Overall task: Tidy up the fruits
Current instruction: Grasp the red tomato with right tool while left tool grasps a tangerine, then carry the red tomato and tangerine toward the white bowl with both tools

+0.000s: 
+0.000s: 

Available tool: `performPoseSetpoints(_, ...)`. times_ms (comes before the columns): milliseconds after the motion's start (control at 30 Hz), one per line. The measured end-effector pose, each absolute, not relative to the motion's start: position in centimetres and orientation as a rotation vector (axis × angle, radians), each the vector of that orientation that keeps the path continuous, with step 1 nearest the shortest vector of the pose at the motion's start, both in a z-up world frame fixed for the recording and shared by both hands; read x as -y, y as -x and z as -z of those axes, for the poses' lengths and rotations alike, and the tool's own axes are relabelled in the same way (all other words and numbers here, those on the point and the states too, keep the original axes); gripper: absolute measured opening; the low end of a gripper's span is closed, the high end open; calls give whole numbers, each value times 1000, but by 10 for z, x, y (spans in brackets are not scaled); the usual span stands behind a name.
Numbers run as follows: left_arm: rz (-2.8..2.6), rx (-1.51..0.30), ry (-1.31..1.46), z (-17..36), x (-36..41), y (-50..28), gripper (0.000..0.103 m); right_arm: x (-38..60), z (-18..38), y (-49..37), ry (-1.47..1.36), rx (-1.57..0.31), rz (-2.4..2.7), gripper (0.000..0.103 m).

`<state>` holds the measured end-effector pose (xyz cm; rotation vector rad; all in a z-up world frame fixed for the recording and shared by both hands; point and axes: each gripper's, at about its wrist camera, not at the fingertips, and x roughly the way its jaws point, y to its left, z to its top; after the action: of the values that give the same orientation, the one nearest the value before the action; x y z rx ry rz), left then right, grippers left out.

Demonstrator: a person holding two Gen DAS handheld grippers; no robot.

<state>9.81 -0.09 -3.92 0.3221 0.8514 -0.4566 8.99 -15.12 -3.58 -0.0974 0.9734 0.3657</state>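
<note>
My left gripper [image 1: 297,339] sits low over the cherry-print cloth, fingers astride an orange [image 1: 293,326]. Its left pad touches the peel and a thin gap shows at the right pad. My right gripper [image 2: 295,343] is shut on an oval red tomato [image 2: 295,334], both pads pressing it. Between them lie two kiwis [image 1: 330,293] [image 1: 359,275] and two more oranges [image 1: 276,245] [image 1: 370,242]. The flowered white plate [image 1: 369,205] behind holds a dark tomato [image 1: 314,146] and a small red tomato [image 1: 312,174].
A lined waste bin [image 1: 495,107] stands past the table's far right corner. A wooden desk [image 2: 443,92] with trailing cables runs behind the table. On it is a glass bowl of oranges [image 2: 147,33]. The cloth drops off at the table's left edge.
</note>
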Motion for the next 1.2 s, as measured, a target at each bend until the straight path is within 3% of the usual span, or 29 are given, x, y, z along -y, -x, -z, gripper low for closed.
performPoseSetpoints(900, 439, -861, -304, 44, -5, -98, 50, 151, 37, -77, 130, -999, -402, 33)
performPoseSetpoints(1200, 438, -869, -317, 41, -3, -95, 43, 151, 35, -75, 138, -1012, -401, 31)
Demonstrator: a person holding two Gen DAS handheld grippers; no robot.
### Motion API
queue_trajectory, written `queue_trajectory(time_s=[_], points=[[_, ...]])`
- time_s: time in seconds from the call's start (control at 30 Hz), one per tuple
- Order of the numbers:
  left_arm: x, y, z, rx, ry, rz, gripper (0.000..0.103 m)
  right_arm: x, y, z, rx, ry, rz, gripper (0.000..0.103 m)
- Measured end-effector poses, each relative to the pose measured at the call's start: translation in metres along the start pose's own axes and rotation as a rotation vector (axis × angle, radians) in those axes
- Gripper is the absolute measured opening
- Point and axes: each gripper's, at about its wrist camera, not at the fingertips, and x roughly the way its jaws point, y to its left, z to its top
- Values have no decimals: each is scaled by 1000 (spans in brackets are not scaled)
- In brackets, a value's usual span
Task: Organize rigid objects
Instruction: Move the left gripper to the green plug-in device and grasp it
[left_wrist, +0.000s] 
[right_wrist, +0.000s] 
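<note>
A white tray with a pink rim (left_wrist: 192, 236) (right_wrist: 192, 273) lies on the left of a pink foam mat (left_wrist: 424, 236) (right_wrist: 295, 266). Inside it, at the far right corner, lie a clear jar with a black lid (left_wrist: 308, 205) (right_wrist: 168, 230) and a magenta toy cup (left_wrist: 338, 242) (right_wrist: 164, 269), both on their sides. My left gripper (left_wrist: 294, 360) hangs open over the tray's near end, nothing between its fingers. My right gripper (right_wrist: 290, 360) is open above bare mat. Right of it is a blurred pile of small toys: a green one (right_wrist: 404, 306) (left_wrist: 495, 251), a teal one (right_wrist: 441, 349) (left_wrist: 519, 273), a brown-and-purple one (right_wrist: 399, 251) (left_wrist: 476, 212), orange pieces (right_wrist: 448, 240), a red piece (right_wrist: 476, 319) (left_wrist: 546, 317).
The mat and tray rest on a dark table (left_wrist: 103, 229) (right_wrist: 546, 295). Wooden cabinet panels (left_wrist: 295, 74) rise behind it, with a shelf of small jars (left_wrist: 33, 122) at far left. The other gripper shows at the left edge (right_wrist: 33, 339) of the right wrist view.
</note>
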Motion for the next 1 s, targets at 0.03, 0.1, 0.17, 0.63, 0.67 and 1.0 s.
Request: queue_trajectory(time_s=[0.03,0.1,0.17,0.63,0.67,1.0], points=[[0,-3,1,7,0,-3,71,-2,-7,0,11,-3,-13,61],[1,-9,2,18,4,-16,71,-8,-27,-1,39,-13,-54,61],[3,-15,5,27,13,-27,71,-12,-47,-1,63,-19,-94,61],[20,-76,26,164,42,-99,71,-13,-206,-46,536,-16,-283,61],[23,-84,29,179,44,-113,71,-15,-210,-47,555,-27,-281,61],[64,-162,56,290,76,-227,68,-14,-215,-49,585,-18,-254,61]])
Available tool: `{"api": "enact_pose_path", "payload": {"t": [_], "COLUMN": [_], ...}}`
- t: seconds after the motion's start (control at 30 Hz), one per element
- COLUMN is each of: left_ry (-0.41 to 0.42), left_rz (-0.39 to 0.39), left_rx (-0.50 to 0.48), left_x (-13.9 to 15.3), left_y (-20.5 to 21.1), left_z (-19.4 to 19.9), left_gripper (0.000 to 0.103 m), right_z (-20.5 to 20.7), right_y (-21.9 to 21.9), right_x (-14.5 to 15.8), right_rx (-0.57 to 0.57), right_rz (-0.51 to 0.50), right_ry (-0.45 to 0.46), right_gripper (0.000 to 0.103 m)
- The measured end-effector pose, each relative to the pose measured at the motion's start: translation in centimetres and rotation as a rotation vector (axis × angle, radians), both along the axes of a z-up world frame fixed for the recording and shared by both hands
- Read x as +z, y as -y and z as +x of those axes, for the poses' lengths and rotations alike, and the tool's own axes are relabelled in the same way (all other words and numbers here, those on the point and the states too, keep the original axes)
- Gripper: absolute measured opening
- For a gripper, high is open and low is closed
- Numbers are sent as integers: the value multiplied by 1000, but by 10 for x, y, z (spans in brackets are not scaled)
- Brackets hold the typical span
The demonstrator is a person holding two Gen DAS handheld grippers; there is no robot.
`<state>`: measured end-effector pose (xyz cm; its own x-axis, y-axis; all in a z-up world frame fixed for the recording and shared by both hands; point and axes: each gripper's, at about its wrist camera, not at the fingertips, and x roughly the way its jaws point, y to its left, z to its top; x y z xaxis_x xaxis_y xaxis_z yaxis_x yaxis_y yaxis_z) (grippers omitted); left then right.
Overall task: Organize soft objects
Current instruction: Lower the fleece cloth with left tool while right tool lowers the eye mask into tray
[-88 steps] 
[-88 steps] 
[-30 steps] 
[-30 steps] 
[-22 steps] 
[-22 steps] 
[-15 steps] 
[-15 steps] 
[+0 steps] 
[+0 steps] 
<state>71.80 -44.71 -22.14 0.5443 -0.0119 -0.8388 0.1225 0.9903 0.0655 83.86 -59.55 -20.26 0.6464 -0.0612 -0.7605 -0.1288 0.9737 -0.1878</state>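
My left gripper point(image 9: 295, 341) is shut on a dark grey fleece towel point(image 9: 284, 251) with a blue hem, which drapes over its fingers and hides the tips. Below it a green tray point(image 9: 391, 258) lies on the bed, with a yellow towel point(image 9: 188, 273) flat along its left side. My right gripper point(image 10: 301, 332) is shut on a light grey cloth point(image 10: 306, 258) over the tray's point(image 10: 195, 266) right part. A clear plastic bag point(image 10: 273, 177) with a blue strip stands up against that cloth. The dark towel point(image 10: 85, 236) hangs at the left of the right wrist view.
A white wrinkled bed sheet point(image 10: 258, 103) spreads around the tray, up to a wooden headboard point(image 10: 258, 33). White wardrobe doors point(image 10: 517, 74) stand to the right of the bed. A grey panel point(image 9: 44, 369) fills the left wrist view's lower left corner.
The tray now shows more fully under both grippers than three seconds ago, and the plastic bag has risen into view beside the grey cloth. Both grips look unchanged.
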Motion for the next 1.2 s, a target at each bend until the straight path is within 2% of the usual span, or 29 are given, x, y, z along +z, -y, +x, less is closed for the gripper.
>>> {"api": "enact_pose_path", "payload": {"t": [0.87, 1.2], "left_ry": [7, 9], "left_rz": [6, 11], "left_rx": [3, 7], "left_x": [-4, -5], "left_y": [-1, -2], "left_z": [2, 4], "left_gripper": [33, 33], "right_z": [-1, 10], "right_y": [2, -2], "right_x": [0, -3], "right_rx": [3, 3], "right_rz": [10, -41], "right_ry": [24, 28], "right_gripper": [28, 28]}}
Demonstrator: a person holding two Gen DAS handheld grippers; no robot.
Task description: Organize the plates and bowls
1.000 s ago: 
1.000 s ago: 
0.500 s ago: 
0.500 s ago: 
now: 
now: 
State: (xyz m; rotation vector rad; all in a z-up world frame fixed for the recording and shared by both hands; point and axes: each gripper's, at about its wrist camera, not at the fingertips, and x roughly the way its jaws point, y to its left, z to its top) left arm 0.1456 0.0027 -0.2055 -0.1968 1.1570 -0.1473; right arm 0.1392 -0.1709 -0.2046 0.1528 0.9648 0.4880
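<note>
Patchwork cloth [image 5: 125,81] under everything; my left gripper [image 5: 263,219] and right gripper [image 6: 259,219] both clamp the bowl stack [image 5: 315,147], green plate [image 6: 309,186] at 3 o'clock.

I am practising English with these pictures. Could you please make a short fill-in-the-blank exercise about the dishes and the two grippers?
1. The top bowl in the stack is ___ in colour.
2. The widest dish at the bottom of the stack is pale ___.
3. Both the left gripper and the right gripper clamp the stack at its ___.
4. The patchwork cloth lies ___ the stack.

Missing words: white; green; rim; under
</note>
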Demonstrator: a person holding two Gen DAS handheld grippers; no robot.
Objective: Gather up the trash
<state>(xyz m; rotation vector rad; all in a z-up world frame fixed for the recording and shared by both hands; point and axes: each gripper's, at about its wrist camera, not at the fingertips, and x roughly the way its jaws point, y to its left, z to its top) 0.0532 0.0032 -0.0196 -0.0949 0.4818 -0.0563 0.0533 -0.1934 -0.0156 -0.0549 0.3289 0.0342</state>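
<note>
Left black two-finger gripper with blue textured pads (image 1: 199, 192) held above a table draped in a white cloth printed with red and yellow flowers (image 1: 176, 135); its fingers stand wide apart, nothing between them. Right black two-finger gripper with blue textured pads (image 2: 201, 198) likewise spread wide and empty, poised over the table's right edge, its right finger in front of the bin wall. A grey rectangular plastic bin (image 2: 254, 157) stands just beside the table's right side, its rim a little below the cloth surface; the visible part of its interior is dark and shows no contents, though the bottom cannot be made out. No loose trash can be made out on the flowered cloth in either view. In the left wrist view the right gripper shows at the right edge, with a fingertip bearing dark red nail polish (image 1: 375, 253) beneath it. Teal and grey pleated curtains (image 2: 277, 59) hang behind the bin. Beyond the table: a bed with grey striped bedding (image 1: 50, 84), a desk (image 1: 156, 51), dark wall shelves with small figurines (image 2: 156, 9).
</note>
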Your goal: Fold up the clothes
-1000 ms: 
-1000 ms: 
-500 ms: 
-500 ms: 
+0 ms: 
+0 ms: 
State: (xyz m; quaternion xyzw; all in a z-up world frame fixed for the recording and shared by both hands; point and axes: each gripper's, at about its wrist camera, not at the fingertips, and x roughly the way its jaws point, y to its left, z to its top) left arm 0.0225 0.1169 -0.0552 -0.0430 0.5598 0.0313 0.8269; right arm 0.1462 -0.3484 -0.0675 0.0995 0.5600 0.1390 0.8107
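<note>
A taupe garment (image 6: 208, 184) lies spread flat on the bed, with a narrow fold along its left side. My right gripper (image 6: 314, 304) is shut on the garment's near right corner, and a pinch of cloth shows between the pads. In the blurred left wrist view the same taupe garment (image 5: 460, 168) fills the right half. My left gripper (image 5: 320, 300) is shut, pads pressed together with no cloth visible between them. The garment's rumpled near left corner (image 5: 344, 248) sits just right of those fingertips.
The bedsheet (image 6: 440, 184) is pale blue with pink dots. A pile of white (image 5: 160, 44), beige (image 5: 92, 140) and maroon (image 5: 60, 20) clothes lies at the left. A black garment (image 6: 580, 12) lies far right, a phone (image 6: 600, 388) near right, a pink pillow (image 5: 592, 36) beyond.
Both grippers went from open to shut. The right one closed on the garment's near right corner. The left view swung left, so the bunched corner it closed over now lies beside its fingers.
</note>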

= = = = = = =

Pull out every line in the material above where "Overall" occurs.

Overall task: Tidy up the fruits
Overall task: Organize soft objects

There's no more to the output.